Chipman also expressed concern the city wouldn't effectively enforce 
the regulations based on past struggles to close illegal 
dispensaries, and he said legalizing cultivation wouldn't eliminate 
illegal growing.

"Based on what we've seen in Colorado, the underground market 
continues after the above-ground market is created," said Chipman, 
referring to one of four U.S. states that has legalized recreational 
marijuana use.

Thomas noted that San Diego's municipal code already contains medical 
marijuana cultivation limits, but she stressed that those aren't 
land-use regulations. She said the city adopted them several years 
ago to provide immunity from arrest to growers who have state medical 
marijuana cards.

The new state legislation prompting San Diego to consider regulating 
cultivation, the Medical Marijuana Regulation and Safety Act, aims to 
legitimize the industry nearly 20 years after California voters first 
approved the use of medical marijuana.

It also aims to put sound regulations in place in anticipation of 
state voters potentially approving recreational marijuana use next year.

The legislation requires state-regulated mandatory product testing 
and gives reluctant jurisdictions new motivation to allow 
dispensaries and marijuana cultivation by allowing them to collect 
fees and levy taxes.

An unintentional loophole, however, has created panic up and down the 
state that local jurisdictions may lose their ability to regulate 
cultivation if they don't pass legislation by March 1.

And that's part of what prompted Monday's memo from the city attorney's office.
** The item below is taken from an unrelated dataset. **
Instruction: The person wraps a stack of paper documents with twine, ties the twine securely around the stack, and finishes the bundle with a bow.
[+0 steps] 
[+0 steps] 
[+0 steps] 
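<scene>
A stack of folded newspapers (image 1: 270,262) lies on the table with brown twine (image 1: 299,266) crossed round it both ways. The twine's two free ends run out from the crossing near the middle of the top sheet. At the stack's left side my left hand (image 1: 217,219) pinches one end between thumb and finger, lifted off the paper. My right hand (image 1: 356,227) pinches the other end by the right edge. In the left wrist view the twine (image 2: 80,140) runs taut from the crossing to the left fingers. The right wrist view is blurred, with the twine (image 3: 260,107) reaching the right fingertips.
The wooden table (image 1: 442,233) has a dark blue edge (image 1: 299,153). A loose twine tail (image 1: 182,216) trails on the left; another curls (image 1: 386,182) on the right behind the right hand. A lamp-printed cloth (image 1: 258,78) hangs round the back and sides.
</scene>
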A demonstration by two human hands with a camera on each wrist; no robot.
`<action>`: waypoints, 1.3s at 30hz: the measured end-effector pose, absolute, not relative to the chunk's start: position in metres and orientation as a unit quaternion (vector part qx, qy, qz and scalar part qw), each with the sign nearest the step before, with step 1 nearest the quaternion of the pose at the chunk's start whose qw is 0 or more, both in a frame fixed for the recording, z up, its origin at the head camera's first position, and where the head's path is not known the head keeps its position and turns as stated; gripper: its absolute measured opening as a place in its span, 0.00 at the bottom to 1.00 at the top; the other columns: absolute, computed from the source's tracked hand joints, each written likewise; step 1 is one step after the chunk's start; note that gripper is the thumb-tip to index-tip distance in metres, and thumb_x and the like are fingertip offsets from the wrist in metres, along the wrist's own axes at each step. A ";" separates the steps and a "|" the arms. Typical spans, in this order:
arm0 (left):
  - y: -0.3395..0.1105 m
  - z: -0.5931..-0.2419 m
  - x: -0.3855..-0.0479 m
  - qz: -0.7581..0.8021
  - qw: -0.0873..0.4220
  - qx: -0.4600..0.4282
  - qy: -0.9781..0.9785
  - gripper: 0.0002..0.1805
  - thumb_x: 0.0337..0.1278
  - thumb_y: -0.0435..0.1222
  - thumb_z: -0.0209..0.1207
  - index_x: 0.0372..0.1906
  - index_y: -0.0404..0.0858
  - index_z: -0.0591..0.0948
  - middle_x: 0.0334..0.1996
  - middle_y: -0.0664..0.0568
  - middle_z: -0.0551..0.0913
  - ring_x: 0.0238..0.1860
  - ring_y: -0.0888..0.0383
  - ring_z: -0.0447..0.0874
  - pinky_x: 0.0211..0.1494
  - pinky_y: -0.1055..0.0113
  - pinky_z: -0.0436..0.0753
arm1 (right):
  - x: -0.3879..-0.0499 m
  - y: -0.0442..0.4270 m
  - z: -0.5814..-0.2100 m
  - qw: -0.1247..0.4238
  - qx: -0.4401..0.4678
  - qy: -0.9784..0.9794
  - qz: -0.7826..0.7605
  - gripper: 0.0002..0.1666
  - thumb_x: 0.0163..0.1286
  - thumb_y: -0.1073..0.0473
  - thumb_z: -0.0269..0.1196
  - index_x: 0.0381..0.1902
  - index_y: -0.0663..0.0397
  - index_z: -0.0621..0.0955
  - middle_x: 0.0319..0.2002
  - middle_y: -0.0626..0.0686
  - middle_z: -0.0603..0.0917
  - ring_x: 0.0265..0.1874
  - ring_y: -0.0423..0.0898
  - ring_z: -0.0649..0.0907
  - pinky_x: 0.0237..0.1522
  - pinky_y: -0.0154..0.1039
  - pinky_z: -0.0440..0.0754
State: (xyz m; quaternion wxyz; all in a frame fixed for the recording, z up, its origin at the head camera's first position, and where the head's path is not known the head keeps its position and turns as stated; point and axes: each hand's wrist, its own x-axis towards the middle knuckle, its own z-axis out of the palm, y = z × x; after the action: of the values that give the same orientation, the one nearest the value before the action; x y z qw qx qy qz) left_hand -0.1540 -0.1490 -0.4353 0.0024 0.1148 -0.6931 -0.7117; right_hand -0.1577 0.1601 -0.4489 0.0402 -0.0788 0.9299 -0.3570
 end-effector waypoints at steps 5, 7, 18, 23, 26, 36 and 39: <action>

That loophole, which says cities with nothing in place by March 1 
will permanently cede authority of cultivation to the state, is 
expected to be eliminated next week, according to the League of 
California Cities and the California chapter of NORML - the National 
Organization for the Reform of Marijuana Laws.

They said the lawmakers who spearheaded the legislation and Gov. 
Jerry Brown have agreed to amend the legislation when a new session 
begins in Sacramento on Monday.

But just in case, the league is advising cities to quickly pass 
complete bans on cultivation to assert their authority over the 
state, stressing that those cities will retain the latitude to 
potentially retreat later with softer cultivation rules.

"In an abundance of caution, we have been advising our member cities 
to enact cultivation ordinances - in this case a ban - to make sure 
they preserve their regulatory authority whether the clean-up bill 
goes through or not," said Tim Cromartie, legislative representative 
for the league. "A ban is the quickest and cleanest way."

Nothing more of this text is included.